4. Courage for the Journey
Courage plays a huge role in Tolkien’s work. Here we have a hobbit – a creature who loves comfort – who has to face immeasurable risk, danger, and misfortune along the journey. He does not have to muster up his courage on just one occasion, but throughout the journey in various situations and ways. Through these trials, Bilbo develops virtue—the habit of choosing the good. He develops fortitude to carry on, to persevere, even when the situation is dire.
So many people run in the face of discouragement. What can Bilbo teach us about the need to not only stand up for what is right, but the ability to do this over and over again?
5. Dragon Sickness
One of my favorite lessons from Joseph Pearce on EWTN was his description of dragon sickness. In The Hobbit many of the characters are overwhelmed and succumb to the temptation of wealth. They wage war over spoils despite peaceful options that are available. The Hobbit is a story of the ability to defeat and overcome this sickness, whether it be when Bilbo is on a great adventure or with his family members who are seeking to steal his possessions.

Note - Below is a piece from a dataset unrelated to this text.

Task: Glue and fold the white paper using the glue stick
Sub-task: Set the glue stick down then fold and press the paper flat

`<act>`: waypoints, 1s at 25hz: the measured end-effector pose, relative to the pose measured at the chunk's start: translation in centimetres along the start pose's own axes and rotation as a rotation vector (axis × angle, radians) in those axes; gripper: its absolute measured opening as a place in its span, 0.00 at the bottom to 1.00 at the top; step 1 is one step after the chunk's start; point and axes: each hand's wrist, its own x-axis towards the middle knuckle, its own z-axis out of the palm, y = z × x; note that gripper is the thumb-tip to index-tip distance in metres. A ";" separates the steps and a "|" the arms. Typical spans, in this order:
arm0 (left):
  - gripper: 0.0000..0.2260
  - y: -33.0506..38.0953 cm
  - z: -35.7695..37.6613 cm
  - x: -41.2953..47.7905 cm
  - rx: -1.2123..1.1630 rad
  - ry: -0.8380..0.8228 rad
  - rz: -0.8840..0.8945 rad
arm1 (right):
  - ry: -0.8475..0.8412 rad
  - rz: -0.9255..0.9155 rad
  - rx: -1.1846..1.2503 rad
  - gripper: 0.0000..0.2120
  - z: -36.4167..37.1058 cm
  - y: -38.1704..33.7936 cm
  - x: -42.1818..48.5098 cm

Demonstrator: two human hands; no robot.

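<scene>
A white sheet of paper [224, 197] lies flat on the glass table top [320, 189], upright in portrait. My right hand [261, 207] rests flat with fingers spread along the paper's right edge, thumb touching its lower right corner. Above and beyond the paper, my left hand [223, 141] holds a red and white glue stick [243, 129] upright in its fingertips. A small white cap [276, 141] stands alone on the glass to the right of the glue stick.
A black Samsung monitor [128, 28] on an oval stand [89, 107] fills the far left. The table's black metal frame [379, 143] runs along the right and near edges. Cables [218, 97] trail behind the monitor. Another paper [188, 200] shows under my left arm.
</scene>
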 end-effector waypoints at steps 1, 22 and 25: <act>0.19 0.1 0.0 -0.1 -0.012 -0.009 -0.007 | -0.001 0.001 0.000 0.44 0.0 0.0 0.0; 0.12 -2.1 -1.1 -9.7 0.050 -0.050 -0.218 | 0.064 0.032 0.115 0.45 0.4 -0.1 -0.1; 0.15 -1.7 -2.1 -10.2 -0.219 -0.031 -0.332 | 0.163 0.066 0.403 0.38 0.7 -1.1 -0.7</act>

Dragon sickness is a great disease today in the form of the materialism our culture holds so dear. We, too, need to slay this dragon. How can we view our lives as giving ourselves in self-sacrifice rather than hoarding the most stuff?
In the end, The Hobbit allows us to see ourselves and our faith through an epic journey. As we watch the movie, we should be asking questions like, “How am I like Bilbo?” and “What journey am I on?” as we compare and contrast our own adventures with his. The work is meant to be an opportunity for self-reflection and self-discovery through a Catholic perspective. Don’t miss it!